#### [WORK TO BE COMPLETED]
Nothing in the data may be altered as it is transcribed.

####

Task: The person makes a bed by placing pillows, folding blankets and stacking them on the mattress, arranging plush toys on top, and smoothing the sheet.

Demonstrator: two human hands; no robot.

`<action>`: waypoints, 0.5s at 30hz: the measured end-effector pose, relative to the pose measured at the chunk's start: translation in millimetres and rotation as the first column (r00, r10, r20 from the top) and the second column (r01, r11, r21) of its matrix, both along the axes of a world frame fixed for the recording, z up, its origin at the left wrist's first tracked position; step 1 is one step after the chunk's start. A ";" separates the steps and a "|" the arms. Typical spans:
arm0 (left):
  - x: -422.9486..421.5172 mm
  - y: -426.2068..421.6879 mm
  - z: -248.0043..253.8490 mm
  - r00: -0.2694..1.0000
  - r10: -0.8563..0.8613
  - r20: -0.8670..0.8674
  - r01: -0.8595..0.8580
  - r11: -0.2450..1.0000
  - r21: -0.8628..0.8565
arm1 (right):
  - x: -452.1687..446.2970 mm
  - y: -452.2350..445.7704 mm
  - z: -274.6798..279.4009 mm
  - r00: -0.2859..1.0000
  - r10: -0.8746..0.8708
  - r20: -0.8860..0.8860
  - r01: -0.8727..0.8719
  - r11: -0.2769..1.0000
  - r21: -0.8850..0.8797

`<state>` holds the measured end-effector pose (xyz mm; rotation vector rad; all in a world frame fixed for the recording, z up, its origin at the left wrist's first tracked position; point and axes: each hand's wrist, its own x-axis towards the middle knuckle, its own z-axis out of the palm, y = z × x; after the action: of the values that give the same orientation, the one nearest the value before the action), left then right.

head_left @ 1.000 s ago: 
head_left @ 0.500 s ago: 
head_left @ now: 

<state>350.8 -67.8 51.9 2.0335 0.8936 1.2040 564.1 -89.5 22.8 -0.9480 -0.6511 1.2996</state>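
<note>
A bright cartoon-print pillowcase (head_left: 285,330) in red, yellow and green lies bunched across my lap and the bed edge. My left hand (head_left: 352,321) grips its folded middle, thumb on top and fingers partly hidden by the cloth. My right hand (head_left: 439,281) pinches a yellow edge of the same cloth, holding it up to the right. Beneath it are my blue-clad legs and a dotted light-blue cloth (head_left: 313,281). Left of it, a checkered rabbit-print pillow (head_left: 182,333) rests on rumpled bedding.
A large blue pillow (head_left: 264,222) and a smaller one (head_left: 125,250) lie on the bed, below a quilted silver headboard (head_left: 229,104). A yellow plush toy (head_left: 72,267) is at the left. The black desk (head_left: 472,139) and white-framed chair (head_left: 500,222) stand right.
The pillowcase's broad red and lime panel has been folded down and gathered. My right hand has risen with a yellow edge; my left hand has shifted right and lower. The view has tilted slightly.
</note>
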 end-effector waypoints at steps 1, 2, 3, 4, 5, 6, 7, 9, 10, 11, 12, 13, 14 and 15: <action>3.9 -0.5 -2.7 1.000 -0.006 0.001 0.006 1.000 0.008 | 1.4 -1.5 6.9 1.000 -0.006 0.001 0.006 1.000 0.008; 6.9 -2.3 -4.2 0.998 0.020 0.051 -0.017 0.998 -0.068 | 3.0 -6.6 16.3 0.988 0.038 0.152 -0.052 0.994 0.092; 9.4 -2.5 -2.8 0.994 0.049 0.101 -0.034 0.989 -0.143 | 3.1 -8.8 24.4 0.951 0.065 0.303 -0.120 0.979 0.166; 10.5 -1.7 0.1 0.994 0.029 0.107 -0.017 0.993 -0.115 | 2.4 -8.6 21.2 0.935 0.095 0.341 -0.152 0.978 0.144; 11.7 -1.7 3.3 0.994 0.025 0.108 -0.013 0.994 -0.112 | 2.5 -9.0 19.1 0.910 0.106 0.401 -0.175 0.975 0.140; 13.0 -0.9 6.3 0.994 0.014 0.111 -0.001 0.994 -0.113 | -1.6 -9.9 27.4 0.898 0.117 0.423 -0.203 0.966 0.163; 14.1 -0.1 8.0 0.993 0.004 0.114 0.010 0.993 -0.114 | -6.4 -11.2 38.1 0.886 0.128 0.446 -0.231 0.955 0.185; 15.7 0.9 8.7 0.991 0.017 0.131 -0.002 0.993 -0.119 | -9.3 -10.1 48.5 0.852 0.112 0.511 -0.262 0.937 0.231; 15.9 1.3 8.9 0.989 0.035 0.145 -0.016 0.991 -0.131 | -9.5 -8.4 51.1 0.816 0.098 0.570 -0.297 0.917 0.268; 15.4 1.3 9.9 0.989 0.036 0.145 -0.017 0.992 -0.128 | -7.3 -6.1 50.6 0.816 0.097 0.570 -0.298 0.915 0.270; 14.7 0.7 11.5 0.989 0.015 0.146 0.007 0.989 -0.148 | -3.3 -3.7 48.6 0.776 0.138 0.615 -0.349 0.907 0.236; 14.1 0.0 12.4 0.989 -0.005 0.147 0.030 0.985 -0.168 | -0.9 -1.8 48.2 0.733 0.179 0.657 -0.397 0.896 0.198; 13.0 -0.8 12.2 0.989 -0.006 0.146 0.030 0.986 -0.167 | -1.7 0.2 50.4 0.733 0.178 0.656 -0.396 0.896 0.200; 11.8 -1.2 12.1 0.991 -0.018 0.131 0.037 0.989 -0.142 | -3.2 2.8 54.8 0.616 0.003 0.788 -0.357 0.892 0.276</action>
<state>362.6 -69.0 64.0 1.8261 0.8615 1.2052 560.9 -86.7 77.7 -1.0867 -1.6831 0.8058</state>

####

#### [WRITTEN SOLUTION]
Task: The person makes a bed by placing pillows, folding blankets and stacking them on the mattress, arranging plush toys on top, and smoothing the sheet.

Demonstrator: two human hands; no robot.

`<action>`: waypoints, 0.5s at 30hz: the measured end-effector pose, relative to the pose measured at the chunk's start: translation in millimetres and rotation as the first column (r00, r10, r20 from the top) and the second column (r01, r11, r21) of its matrix, both along the axes of a world frame fixed for the recording, z up, its origin at the left wrist's first tracked position; step 1 is one step after the chunk's start. A ";" separates the steps and a "|" the arms. Typical spans:
arm0 (left):
  - x: -422.9486..421.5172 mm
  - y: -426.2068..421.6879 mm
  - z: -248.0043..253.8490 mm
  - r00: -0.2694..1.0000
  - r10: -0.8563..0.8613
  - r20: -0.8670..0.8674
  - r01: -0.8595..0.8580
  - r11: -0.2450..1.0000
  - r21: -0.8628..0.8565
arm1 (right):
  - x: -452.1687..446.2970 mm
  - y: -452.2350..445.7704 mm
  - z: -274.6798..279.4009 mm
  - r00: -0.2859..1.0000
  - r10: -0.8746..0.8708
  - r20: -0.8860..0.8860
  - r01: -0.8727..0.8719
  - r11: -0.2769..1.0000
  - r21: -0.8850..0.8797

`<state>` holds the measured end-effector pose (xyz mm; rotation vector rad; all in a world frame fixed for the recording, z up, its origin at the left wrist's first tracked position; point and axes: each hand's wrist, its own x-axis towards the middle knuckle, its own z-axis out of the palm, y = z × x; after the action: of the values that give the same orientation, the one nearest the value before the action), left then right.

head_left @ 1.000 s ago: 
head_left @ 0.500 s ago: 
head_left @ now: 

<state>350.8 -67.8 51.9 2.0335 0.8936 1.2040 564.1 -89.5 22.8 -0.9480 -0.6511 1.2996</state>
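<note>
A bright cartoon-print pillowcase (head_left: 285,330) in red, yellow and green lies bunched across my lap and the bed edge. My left hand (head_left: 352,321) grips its folded middle, thumb on top and fingers partly hidden by the cloth. My right hand (head_left: 439,281) pinches a yellow edge of the same cloth, holding it up to the right. Beneath it are my blue-clad legs and a dotted light-blue cloth (head_left: 313,281). Left of it, a checkered rabbit-print pillow (head_left: 182,333) rests on rumpled bedding.
A large blue pillow (head_left: 264,222) and a smaller one (head_left: 125,250) lie on the bed, below a quilted silver headboard (head_left: 229,104). A yellow plush toy (head_left: 72,267) is at the left. The black desk (head_left: 472,139) and white-framed chair (head_left: 500,222) stand right.
The pillowcase's broad red and lime panel has been folded down and gathered. My right hand has risen with a yellow edge; my left hand has shifted right and lower. The view has tilted slightly.
</note>
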 end-effector waypoints at steps 1, 2, 3, 4, 5, 6, 7, 9, 10, 11, 12, 13, 14 and 15: <action>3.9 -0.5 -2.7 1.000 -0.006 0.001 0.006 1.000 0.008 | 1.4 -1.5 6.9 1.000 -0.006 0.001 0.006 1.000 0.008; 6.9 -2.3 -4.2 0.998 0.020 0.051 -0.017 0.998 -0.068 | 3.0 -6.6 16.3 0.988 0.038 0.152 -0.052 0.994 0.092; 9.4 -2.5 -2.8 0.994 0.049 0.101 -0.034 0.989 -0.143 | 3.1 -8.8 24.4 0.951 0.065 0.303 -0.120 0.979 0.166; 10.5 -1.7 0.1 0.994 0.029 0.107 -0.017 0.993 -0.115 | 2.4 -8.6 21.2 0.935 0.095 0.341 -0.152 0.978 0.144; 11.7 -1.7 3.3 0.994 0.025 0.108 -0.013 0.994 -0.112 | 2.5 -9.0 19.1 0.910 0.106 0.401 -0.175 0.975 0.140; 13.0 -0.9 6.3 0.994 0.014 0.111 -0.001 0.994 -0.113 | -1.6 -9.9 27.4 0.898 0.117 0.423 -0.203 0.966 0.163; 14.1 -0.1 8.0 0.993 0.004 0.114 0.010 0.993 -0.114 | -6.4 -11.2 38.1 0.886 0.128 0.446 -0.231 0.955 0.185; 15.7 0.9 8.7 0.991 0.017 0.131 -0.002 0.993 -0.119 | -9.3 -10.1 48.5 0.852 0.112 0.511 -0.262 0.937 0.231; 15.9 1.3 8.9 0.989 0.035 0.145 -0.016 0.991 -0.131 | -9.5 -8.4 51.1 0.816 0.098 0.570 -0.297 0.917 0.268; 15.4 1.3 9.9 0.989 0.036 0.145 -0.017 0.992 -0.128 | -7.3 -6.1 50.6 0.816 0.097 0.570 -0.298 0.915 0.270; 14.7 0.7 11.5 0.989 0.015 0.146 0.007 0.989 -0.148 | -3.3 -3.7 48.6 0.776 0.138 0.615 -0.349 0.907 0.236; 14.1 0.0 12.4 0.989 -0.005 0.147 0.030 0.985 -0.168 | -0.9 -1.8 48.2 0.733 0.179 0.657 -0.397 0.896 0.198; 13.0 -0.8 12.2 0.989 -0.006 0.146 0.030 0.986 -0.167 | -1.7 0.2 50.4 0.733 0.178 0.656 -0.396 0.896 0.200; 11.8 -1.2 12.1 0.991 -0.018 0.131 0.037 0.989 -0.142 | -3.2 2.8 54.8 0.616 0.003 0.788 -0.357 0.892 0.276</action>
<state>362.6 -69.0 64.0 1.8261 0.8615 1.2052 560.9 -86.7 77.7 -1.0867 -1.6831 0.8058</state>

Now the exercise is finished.